One of the things that I’d learned by living in Nepal was that Everest makes money – a lot of money. Where there’s money, there’s politics. And whenever politics arrives, trouble is sure to follow. Apparently, a number of people had registered complaints with the Nepalese government about my posting the image from the Hillary Step on social media and were accusing me of working to give the country a bad name, which was bullshit – the truth was that well over one hundred people had approached the mountain at once, all of them hoping to top out during what was a very short weather window of three days.

(Interestingly, some of the complaints came from people that were either directly or indirectly connected to guiding companies that were rivals to Elite Himalayan Adventures. Some of them even asked the government to ban me from climbing in the Himalayas, which would have prevented me from finishing Project Possible.)

When the authorities learned that I was hoping to make a little extra cash from the same photograph, they called me in for a meeting, but the cat was very much out of the bag by then. After leaving Base Camp, the picture had gathered 4,000 comments on Instagram and was being splashed across newspapers and websites, but an incorrect version of what had taken place underneath the Hillary Step was circulating and, in many people’s minds, my photo was being misconstrued as a daily event. Suddenly the public were calling for a cap on the number of climbers allowed onto the mountain.

The backlash was fierce. Certain social media voices seemed sceptical about its authenticity. They claimed I’d created the image to draw attention to the politics surrounding the mountain, the environment, or to hype up my mission, but they hadn’t heard my side of the story. Figures in the mountaineering community were reacting angrily, too.

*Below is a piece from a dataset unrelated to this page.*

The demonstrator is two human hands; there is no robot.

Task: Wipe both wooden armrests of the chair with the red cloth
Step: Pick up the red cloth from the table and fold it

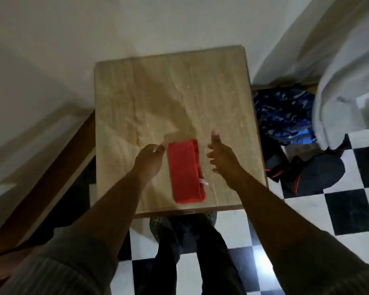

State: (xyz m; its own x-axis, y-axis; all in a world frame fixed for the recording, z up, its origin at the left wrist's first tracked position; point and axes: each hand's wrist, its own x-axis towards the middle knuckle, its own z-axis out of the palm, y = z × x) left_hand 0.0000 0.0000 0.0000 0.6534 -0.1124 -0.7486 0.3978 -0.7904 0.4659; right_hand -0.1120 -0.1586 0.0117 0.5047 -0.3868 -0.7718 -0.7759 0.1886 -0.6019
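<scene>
- My left hand (150,158) is hovering just left of the red cloth (186,171), fingers curled loosely inward and gripping nothing; whether the fingertips are brushing the cloth's upper left corner is too blurred for me to tell.
- My right hand (223,157) is hanging just right of the cloth with fingers spread wide and the palm turned toward it, also gripping nothing, with a clear strip of tabletop showing between hand and cloth.
- The one red cloth is lying folded into a long rectangle on the wooden table (136,92), toward its near edge, between my two hands; a small pale tag (203,182) is sticking out of its right side.
- The table is showing only its top; its legs are hiding beneath it, and the far edge is meeting a pale wall (94,28).
- The chair and its armrests are not something I am making out for certain: a brown wooden piece (51,167) is running along the left edge, partly cut off and dim.
- My two forearms are reaching in from below, sleeves pushed up near the picture's bottom and partly cropped.
- My two legs in dark trousers (192,262) are standing on a black-and-white checkered floor (339,209), my feet mostly hiding under the table's edge.
- To the right, a blue patterned bundle (283,116) and a dark bag with red trim (307,173) are sitting on the floor, their shapes hard to read, beside a pale hanging fabric (345,81) cut off by the frame.
</scene>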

In the Nepali Times, a climber and a good friend of mine, Karma Tenzing – who had summited Everest a week prior to my summit push – was explaining how the mountain had been quiet during his ascent. He’d also posted a photo of the empty ridgeline arguing, rightly, that my experience had been a once-in-a-season occurrence. (Though once-in-a-season was surely too much, when the risks were so high.)

‘It has been portrayed around the world as an everyday event at the summit,’ he complained, in an article entitled, ‘Most Days It’s Not So Crowded on Mt Everest’.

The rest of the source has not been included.